I continue to sit here and try to fix myself, but all I seem to do is create more issues because I manifest “fixing” into pressure and perfection. I am so happy with my relationship, but I cause problems too frequently. This does not excuse the ones that he has caused, but I do not need to add to them when we are already so focused on bettering ourselves and our relationship, and see a future with each other. I let others sweep me into their messy affairs. I stress over assignments and am hard on myself if I do not exercise every day. I stare at myself in the mirror wondering why my nose is so large, my thighs are so big, or my hips are not smaller when, in actuality, I would be underweight if I lost a couple more pounds. I create mountains out of molehills when I am perfect just the way I am.
I highlighted this previously, but I will say that I often feel undervalued or unappreciated, and even if I am (and this does not excuse the way others treat me), I should not root my validation and happiness in the ways that others view me. Those who actually care will fight for me and will be present in my life at the end of the day.
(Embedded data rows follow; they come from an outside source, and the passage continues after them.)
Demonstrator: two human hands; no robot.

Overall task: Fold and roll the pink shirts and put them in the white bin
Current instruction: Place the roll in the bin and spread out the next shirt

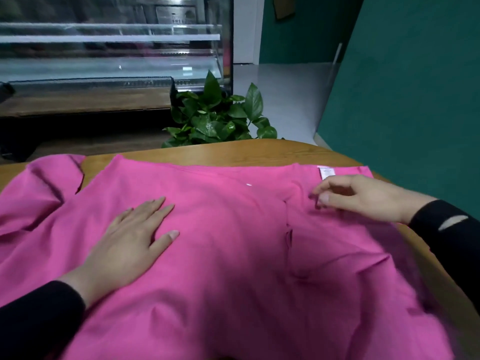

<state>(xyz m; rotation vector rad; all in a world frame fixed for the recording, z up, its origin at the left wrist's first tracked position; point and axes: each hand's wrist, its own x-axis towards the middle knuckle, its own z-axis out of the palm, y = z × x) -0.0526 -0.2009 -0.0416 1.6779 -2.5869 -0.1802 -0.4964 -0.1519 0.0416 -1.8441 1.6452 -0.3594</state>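
Lying spread across the wooden bench, the pink shirt shows a white label with unreadable print. The left hand presses flat on it, fingers straight. The right hand pinches the fabric near the label.

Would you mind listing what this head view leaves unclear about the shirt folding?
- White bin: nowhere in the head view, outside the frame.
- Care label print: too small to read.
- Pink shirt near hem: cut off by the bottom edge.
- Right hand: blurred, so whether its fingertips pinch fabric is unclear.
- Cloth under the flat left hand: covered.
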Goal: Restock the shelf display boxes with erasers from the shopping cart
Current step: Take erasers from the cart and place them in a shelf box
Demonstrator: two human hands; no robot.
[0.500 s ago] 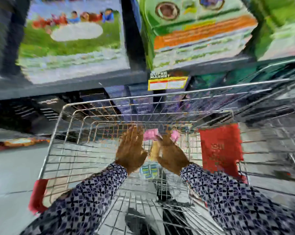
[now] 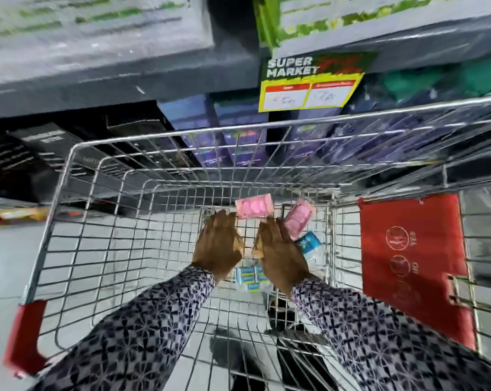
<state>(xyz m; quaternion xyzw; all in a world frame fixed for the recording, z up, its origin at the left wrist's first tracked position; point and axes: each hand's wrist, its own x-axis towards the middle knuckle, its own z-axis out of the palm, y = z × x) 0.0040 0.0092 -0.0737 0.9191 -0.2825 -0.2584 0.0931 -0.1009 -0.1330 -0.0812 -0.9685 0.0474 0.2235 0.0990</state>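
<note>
Both my hands are down inside the wire shopping cart (image 2: 154,138). My left hand (image 2: 218,244) is flat with its fingers stretched forward, nothing in it. My right hand (image 2: 281,258) lies close beside it, palm turned inward. A small tan thing (image 2: 255,252) shows between the palms at the right thumb; whether it is gripped is unclear. Two pink eraser packs (image 2: 254,206) (image 2: 297,220) lean against the cart's far wall just past my fingertips. A blue-and-white pack (image 2: 309,244) lies to the right, and several small blue-and-white erasers (image 2: 248,276) lie under my wrists.
A red fold-down flap (image 2: 410,258) hangs on the cart's right side and a red handle end (image 2: 27,337) sits at the near left. Beyond the cart, a grey shelf edge (image 2: 125,80) carries a yellow price tag (image 2: 309,91); dark boxes (image 2: 41,148) and purple boxes (image 2: 238,136) stand below it.
Both hands have reached a little further forward and down in the cart, closer to the pink packs. The view has tilted down and moved nearer to the shelf.
</note>
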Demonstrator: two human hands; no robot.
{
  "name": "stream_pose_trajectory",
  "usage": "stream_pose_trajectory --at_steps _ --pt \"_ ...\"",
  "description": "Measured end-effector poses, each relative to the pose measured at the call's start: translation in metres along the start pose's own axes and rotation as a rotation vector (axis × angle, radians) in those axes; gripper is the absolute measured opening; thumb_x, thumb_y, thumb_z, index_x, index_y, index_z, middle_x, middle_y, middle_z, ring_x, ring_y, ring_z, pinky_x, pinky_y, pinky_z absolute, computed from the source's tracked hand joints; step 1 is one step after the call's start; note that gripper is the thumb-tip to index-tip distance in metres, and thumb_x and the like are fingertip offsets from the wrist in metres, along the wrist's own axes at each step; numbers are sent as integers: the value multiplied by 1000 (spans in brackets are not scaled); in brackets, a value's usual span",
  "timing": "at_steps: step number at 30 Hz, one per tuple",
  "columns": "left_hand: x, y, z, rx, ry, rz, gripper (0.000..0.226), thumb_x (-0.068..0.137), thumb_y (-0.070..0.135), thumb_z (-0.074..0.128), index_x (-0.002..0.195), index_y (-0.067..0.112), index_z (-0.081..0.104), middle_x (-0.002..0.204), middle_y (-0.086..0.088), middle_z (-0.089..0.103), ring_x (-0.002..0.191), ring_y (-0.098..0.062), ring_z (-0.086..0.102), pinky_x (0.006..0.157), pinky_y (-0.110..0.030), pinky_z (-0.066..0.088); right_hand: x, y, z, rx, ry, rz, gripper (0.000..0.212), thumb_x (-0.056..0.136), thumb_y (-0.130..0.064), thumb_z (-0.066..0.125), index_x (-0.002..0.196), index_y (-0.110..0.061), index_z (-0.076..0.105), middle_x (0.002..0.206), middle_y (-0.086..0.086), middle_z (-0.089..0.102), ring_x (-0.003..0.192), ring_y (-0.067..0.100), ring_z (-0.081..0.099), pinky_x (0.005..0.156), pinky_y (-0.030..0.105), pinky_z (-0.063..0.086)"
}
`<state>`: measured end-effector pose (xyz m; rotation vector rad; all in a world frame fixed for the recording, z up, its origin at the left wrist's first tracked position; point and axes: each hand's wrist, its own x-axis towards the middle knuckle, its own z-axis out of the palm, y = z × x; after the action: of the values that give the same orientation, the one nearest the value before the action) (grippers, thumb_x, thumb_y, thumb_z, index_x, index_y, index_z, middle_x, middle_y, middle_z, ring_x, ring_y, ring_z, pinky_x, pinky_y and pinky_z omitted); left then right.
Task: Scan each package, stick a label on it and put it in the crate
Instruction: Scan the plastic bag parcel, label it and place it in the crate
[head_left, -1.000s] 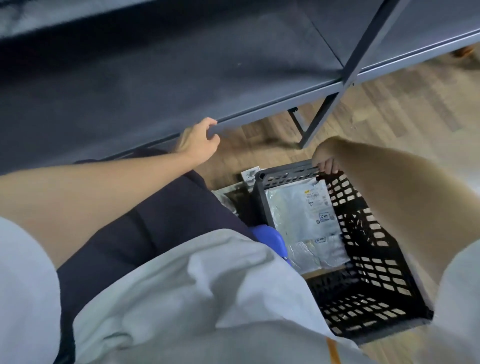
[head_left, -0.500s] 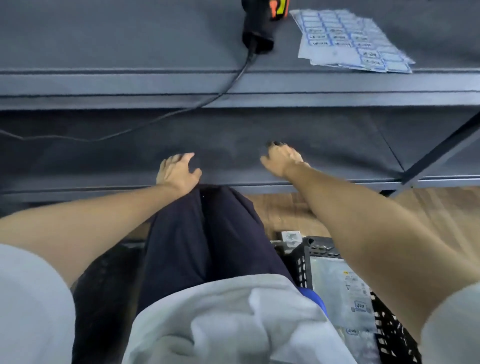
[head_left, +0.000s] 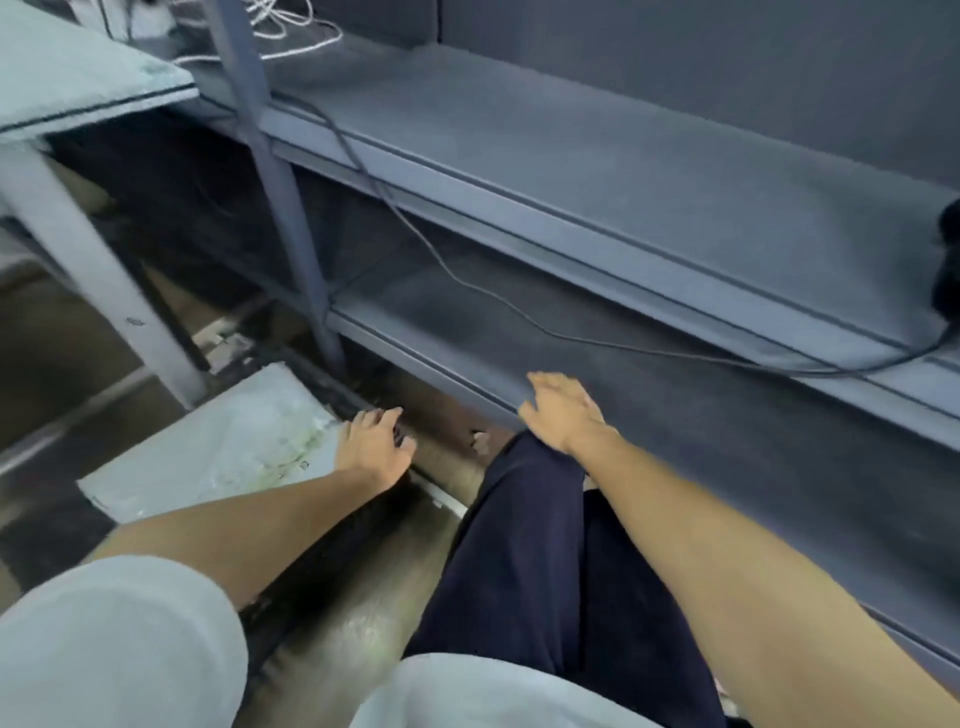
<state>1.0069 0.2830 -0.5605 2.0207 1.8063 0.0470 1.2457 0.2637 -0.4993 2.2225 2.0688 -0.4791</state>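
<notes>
Down on the floor, left of the shelf (head_left: 597, 332) edge, the left hand (head_left: 374, 447) reaches the package (head_left: 218, 441) corner, grasp unclear; the right hand (head_left: 563, 413) rests released on the lower shelf edge

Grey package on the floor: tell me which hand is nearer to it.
Left. The left hand is at the grey package's right edge; the right hand is off to its right, above the knee by the lower shelf.

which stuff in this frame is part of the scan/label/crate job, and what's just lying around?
Job:
- grey package on the floor, left hand at its edge
- right hand, open, over the lower shelf
- black cable running right to a dark device, possibly the scanner

Lying about:
- white cords at top
- grey pad top left
</notes>
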Motion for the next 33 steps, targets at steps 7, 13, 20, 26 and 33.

I believe in the power of positivity and manifestation, and I will do my best to live by this, but I also do not have to be okay all of the time. One should never expect me or anyone else in their life to be okay and happy 24/7. At the same time, I do not have to live in pain. I do not have to sit in disappointment. I should and will be proactive about combatting negative energies, but in a healthy manner. I will do my best to avoid projecting my feelings onto others, even if they have upset me, and instead have constructive conversations. I am tired of dwelling on the past or worrying about the future, and I would like all of those who read this to join me in the present and remind me to remain here.
This post may seem negative. It may seem like a cry for help. I do need help, but don’t worry, I’m finally starting to receive it and take better care of myself. I do not have to weather storms alone, and I hope that those who care about me and love me will join me in this process. I am not here for the promotion of unhealthy practices (such as not sleeping, eating, etc.) to do well on a test or to reply to emails, sarcasm, or the nonsense (feel free to insert stronger words) that people spew and stir. I am not here for your judgments of my character when others, frankly, do not even know me, how I am feeling, or even half of any given situation I face. Think what you will of me, but I am finally living for myself rather than everyone else and I will not apologize for it.
Being kinder to ourselves allows and empowers us to be kinder to those around us, and I would like to see a lot more of this within myself and my environment. I cannot help others without helping myself. If you gain nothing else from reading this, I hope you at least feel some sense of empowerment. I certainly do.
Also, writing down all of these thoughts made me feel better, and I wish I had done so earlier.